(Source records)
-- Opening Marker --

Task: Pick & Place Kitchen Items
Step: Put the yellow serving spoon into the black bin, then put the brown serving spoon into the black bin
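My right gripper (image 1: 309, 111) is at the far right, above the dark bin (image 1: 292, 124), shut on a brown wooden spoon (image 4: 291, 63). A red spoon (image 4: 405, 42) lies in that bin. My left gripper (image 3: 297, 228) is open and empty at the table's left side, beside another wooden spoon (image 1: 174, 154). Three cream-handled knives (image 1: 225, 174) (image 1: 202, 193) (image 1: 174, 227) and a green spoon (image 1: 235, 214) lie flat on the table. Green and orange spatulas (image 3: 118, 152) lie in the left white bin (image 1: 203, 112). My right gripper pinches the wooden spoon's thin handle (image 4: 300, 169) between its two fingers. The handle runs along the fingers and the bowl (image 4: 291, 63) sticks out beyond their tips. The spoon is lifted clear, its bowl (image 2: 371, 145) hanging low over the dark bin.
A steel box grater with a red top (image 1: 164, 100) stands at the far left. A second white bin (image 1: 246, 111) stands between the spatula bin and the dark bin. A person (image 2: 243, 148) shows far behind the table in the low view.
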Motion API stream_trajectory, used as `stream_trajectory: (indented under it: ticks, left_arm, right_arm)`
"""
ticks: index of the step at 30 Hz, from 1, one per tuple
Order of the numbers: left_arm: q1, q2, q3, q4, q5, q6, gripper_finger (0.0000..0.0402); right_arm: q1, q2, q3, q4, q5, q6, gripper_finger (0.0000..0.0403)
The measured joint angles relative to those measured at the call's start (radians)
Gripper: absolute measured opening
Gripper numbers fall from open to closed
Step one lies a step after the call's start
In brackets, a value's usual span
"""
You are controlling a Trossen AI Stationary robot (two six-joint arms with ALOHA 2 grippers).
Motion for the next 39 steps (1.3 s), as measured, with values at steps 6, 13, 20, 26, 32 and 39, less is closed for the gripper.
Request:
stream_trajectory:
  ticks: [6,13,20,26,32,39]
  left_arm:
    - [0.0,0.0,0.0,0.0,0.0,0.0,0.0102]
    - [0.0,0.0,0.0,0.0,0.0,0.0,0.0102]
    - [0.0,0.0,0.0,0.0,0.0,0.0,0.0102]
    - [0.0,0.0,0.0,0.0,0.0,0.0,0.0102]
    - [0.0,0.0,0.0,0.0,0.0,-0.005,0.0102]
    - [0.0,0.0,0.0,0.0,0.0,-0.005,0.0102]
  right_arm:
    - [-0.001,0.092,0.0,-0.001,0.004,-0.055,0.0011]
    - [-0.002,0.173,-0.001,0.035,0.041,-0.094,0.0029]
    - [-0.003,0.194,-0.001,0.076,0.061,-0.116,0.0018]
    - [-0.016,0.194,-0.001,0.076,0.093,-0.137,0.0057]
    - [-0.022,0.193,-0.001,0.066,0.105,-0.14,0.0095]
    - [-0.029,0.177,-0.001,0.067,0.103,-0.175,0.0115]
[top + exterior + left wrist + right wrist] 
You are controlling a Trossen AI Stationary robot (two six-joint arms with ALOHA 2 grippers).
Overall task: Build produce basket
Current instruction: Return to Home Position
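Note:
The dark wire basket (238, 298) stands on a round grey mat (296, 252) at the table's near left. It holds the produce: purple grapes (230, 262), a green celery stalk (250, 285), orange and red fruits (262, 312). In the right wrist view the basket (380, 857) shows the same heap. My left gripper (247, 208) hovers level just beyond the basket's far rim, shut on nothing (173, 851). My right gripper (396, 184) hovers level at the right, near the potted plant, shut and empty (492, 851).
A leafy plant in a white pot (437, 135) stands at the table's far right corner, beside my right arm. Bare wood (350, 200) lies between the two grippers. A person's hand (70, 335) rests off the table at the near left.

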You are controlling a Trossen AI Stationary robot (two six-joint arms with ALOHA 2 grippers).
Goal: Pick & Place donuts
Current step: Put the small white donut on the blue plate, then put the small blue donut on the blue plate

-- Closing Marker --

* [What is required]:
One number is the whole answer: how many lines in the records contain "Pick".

* [Written response]:
2